Experts predict more than a 75 per cent increase in global cancer by the year 2030, as unhealthy Western ways of living spread to developing countries.
In 2008, almost 40 per cent of global cases of cancer occurred in highly developed counties, even though these regions contained just 15 per cent of the world’s population.
But researchers now estimate that cancer cases in the poorest countries could rise 90 per cent by 2030, as people start eating convenience food, put on weight and start smoking.
The study was based on findings of a snapshot of cancer statistics collected from 184 countries in 2008 by the International Agency for Research on Cancer (IARC). It showed how cancer patterns varied according to four levels of human development, measured on a Human Development Index (HDI) scale.
The information was used to project how the cancer burden was likely to change in 2030, taking into account forecasts of population size, ageing and national development.

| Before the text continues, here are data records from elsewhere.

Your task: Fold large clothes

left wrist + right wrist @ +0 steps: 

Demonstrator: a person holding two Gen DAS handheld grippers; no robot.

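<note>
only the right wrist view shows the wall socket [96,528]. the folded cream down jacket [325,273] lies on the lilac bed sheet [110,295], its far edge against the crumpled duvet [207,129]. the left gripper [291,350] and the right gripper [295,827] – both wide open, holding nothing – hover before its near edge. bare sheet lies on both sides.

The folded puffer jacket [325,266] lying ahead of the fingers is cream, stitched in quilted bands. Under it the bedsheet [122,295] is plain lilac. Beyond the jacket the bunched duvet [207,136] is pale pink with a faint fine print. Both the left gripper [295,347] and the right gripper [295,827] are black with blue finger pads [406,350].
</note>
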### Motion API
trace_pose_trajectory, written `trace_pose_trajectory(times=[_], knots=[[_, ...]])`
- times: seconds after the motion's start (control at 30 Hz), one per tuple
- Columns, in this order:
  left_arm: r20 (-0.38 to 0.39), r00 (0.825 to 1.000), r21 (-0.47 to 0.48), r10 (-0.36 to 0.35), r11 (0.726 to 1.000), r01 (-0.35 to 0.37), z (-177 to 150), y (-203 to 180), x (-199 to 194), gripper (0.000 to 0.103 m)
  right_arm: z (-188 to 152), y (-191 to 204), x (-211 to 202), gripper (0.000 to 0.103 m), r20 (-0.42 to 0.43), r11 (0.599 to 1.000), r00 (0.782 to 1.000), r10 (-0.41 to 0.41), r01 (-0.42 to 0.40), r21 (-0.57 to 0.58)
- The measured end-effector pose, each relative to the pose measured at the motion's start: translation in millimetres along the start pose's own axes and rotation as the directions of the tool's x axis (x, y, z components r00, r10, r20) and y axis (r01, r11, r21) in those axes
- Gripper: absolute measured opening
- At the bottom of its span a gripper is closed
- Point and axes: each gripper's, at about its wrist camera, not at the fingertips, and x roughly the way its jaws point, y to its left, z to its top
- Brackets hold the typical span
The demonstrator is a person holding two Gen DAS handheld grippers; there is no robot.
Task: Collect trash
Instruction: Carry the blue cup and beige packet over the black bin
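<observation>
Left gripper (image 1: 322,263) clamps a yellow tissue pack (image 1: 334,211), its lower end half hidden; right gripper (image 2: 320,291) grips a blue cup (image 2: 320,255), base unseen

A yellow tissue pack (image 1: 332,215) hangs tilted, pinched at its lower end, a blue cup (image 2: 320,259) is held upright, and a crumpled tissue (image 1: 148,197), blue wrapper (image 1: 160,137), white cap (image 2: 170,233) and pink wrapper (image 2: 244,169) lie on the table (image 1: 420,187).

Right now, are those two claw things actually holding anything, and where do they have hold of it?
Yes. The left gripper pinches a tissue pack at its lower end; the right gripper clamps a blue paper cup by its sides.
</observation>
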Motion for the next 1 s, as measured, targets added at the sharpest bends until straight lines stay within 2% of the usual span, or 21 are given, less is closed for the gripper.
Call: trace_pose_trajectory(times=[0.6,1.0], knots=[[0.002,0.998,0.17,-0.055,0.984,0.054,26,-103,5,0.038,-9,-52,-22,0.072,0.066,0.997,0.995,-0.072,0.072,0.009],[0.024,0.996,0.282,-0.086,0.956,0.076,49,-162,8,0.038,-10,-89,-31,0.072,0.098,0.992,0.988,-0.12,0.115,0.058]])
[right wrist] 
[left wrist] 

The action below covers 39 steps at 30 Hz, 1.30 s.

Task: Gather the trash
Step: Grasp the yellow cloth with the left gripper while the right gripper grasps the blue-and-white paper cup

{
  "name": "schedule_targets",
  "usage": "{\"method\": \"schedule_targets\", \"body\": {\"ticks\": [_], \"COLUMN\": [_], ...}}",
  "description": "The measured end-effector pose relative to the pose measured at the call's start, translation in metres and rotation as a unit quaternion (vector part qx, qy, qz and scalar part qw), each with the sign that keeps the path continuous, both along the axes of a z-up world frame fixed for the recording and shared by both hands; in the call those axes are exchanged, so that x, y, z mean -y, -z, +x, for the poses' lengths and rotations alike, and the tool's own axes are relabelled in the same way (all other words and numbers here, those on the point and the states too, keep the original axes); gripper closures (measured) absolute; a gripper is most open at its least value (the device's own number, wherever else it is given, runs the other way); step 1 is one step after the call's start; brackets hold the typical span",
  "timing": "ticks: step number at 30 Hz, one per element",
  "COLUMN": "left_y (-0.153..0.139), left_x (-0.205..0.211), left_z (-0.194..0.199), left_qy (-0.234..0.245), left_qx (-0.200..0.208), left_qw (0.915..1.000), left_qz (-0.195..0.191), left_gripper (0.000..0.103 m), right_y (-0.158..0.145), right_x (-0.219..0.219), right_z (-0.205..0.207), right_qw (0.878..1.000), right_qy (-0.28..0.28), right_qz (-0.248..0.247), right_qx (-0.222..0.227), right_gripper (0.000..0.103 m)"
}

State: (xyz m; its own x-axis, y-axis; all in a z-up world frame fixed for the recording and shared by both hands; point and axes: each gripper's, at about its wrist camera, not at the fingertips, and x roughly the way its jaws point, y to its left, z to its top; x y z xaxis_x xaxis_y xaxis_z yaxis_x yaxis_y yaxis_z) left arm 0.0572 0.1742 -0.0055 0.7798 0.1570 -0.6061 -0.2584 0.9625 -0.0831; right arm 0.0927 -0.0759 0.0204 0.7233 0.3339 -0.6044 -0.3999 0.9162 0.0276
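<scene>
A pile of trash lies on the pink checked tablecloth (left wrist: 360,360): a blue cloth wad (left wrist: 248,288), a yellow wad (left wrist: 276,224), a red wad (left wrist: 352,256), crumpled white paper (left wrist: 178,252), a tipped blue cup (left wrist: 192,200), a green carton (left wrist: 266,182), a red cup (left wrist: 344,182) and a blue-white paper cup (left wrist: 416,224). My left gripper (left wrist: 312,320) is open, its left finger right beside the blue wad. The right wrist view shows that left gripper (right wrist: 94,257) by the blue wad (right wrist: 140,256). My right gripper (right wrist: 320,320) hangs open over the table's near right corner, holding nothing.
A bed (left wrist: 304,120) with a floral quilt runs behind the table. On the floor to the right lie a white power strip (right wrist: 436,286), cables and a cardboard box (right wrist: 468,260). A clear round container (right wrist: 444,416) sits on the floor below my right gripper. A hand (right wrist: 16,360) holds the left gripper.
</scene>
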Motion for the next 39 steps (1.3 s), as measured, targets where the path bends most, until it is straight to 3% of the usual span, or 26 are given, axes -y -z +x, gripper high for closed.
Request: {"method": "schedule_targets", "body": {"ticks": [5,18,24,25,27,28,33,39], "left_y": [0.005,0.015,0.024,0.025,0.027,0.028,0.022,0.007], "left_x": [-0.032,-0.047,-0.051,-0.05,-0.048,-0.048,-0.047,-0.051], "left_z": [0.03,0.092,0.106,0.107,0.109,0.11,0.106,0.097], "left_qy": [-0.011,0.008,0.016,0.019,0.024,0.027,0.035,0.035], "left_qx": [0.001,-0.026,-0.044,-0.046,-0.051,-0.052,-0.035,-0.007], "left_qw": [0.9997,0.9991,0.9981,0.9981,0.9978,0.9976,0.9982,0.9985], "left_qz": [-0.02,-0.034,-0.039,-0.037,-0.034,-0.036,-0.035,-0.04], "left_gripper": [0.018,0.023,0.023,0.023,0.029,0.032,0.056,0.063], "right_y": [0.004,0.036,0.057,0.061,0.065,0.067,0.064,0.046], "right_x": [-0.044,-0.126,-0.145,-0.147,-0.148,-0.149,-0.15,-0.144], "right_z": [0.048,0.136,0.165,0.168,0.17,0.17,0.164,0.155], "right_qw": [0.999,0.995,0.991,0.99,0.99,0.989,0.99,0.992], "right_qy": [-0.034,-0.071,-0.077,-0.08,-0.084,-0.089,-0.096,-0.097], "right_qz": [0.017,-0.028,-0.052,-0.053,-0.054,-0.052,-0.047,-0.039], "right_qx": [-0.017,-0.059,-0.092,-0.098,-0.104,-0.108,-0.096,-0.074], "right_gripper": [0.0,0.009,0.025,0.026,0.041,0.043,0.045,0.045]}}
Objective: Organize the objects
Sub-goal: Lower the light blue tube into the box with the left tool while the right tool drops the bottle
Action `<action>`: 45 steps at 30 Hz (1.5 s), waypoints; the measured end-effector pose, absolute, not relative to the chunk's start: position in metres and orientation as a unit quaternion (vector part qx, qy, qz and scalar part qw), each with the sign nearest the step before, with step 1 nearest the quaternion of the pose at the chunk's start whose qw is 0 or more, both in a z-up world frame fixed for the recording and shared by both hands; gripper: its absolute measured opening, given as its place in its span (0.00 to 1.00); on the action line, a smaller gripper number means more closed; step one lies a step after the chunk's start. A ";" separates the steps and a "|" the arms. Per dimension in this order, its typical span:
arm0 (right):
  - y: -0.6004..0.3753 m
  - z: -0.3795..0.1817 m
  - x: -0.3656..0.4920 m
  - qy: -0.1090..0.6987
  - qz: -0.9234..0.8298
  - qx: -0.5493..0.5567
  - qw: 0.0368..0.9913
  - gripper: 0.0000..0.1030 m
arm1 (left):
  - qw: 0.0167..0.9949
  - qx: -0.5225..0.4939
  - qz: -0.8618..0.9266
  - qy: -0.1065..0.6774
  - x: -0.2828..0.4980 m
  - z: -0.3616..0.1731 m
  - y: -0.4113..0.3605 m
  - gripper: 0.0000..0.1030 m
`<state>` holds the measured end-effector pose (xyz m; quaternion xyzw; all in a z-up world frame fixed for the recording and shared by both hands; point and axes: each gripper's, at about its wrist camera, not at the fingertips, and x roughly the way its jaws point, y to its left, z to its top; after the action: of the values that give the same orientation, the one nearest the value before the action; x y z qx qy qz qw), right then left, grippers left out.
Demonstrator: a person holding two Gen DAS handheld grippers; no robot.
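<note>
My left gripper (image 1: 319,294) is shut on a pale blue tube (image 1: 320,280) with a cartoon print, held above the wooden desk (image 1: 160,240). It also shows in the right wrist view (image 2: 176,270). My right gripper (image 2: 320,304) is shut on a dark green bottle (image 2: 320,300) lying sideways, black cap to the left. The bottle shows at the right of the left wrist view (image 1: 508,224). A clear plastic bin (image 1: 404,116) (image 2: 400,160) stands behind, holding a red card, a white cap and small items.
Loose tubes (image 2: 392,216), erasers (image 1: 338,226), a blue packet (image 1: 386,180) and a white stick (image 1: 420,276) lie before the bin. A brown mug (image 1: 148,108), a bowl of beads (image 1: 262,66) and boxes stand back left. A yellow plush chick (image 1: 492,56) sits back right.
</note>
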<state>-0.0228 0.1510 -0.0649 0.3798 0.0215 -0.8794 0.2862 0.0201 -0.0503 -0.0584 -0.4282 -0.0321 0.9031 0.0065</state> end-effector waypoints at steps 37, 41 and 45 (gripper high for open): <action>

Researchers predict a 75 per cent increase in global cancer from 12.7 million in 2008 to 22.2 million in the next 20 years.
Currently, poor countries with a low HDI experience high rates of infection linked cancers such as cervical, stomach and liver cancers. Rich countries with a high RDI are more likely to be affected by cancers associated with poor lifestyle choices, like breast, bowel and prostate.
Writing in the journal The Lancet Oncology, experts predict that the incidence of infection linked cancers is likely to fall, and cancers associated with healthy living are likely to rise. The trend is blamed on the spread of Western lifestyles to developing countries.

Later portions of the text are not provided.